Wheaton v. Berg

Decision Date15 July 1892
Citation50 Minn. 525
PartiesGEO. A. WHEATON <I>et al.</I> <I>vs.</I> SWAN BERG <I>et al.</I>
CourtMinnesota Supreme Court

On August 29, 1889, the appellant owned lot eight, (8,) block five, (5,) Monroe Street Addition to Minneapolis. On that date he entered into a contract for the sale of the lot to Swan Berg for the sum of $1,575, to be paid within ninety days, with eight per cent. interest, giving Berg meanwhile the possession. This contract did not provide for the erection of a building on the lot by Berg, but there was a clause to the effect that in case of nonperformance by the vendee, "all the improvements on said premises, or which may be made thereon," should become the property of the vendor. The lot was vacant at the time the contract was made. In September, 1889, Berg began the erection of a house on the lot. At just what time Nilson learned that a house was being erected on the lot is doubtful, but it was conceded that after the foundation was completed some time in September, 1889, he knew that the building was being constructed. Nilson never served or posted any notice as required by Laws 1889, ch. 200, § 5. Berg, failing to pay according to the contract at the expiration of the ninety days, Nilson extended the time for payment fifteen days, and a new contract was entered into between them of the same import as the first, except that time was made of the essence. On February 14, 1890, Berg had failed to pay anything under the contract; most of the material and labor for the house had been furnished, and various liens had been filed therefor. On that day Nilson gave written notice to Berg and the various lien claimants that he would require performance within thirty days or treat the contract as forfeited. Neither Berg nor the lienors performed the contract.
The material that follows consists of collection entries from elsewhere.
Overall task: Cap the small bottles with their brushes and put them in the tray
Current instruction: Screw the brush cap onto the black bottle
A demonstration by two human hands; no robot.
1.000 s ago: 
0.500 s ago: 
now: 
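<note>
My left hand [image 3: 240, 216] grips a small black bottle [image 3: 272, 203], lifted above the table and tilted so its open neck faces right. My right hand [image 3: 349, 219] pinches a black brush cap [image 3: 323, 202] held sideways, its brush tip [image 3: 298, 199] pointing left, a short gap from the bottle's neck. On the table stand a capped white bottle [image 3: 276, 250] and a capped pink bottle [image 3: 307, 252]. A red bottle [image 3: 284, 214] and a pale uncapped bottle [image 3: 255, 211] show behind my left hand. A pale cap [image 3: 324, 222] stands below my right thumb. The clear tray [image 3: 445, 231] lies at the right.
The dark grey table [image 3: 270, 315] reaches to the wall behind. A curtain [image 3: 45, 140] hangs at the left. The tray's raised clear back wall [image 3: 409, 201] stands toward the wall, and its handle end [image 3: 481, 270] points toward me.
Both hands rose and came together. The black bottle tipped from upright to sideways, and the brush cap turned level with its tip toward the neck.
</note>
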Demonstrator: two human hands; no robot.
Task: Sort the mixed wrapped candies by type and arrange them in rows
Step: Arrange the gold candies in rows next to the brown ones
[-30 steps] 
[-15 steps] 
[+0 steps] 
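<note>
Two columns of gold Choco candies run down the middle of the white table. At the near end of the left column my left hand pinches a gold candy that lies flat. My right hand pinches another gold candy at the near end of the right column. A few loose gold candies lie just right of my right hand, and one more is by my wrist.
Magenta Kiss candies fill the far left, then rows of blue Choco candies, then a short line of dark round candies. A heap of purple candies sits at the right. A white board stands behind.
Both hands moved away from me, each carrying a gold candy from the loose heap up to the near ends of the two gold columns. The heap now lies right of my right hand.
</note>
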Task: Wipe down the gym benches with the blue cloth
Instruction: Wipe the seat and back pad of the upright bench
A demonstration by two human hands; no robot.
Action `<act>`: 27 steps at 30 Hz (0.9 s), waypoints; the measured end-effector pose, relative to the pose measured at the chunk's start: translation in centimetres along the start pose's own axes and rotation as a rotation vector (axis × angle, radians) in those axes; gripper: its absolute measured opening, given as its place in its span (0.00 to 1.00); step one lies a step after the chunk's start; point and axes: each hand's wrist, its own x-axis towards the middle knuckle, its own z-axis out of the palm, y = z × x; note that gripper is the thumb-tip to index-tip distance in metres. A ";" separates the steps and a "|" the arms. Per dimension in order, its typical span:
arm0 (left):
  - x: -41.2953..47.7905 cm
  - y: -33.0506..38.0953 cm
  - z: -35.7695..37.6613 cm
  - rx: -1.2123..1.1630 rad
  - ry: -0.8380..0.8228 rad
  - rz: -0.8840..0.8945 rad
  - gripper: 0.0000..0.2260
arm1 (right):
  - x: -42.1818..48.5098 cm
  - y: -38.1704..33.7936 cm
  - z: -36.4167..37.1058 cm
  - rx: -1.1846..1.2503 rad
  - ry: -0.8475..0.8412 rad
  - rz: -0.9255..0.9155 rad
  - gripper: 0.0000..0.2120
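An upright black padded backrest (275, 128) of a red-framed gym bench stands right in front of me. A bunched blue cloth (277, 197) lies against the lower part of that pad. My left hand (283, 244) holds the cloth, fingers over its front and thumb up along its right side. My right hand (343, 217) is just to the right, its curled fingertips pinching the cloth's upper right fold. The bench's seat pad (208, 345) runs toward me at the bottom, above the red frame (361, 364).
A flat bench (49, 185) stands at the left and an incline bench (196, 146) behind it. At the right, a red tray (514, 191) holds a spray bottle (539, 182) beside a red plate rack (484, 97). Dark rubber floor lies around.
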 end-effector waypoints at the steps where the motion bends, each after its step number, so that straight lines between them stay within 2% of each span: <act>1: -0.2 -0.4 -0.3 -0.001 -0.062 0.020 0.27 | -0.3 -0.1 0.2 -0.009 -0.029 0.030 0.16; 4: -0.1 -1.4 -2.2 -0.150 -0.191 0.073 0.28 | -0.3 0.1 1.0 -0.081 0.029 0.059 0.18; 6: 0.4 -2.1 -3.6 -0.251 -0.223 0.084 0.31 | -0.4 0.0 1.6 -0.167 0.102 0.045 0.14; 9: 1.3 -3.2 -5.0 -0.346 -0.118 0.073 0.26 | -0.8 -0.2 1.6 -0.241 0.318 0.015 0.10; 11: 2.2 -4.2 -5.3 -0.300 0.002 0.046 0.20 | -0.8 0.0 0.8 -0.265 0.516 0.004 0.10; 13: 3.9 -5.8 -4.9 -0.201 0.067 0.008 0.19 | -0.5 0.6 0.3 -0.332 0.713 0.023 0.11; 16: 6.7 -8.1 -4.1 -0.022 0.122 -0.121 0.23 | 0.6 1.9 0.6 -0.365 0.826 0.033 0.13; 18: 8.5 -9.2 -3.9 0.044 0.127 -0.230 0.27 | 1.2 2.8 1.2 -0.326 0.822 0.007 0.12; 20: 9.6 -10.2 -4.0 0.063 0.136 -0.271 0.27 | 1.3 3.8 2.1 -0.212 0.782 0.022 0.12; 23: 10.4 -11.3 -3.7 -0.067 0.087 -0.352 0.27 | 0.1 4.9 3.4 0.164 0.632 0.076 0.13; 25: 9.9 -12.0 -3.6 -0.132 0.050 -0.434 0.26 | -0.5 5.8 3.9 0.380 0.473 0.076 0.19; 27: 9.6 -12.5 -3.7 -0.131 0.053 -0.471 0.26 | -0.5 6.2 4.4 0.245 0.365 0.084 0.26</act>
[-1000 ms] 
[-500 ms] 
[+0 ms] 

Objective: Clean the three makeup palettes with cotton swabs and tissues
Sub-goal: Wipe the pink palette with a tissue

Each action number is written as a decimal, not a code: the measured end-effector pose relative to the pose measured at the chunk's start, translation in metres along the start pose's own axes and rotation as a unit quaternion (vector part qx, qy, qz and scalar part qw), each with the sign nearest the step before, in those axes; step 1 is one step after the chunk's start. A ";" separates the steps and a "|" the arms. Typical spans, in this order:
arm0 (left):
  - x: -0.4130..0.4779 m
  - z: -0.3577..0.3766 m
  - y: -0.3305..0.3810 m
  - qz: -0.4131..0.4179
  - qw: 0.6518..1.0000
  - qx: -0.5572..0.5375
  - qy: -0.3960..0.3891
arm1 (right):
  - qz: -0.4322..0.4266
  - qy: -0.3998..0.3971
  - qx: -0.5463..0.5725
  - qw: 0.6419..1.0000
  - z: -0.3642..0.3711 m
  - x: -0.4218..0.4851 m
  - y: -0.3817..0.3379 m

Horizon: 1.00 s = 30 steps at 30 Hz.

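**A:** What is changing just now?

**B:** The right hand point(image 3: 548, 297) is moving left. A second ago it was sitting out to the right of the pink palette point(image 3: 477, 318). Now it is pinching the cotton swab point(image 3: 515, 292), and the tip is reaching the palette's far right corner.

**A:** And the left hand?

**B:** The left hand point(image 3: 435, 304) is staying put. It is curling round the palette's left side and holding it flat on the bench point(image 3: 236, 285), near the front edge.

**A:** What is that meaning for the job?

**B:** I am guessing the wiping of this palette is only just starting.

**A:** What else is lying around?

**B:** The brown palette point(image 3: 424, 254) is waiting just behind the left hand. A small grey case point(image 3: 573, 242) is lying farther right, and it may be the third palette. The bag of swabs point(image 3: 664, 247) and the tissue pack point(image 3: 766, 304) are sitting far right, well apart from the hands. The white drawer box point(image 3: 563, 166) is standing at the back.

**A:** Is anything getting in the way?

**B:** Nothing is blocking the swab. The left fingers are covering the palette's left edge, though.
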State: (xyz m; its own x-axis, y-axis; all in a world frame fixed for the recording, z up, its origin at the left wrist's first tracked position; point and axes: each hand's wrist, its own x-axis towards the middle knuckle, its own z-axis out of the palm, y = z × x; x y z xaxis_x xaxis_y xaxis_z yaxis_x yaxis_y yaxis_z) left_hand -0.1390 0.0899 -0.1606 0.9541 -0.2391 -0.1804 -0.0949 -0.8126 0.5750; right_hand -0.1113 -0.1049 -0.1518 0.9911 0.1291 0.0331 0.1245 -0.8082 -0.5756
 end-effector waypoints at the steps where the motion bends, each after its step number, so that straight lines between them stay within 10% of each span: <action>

The plaintiffs, Wheaton, Reynolds & Co. furnished Berg materials for the erection of the house, amounting in value to the sum of $549. These materials were furnished and used in the erection of the house between October 4 and December 3, 1889, but the greater part thereof were furnished under a verbal contract made before October 1. Thompson Brothers; Standard Menomonie Brick Company; Frank P. Nicoll, as assignee of J. P. Gray; Twin City Sidewalk & Pavement Company; Farnham Marble & Mantel Company; P. O. Simonson; Ole Johnson; Ole Skjolberg; Robert Thompson and C. F. Warn, severally furnished material for or performed labor in the construction of the building, under contracts with Berg, made at various periods between October 1, 1889, and April 17, 1890. The Pineville Lumber Company, between September 7, 1889, and December 30, 1889, furnished materials for the erection of the house, under a contract with Berg made September 7, 1889; Andrew Moe, between September 3, 1889, and November 13, 1889, performed work and labor on the house under a contract with Berg made September 3, 1889.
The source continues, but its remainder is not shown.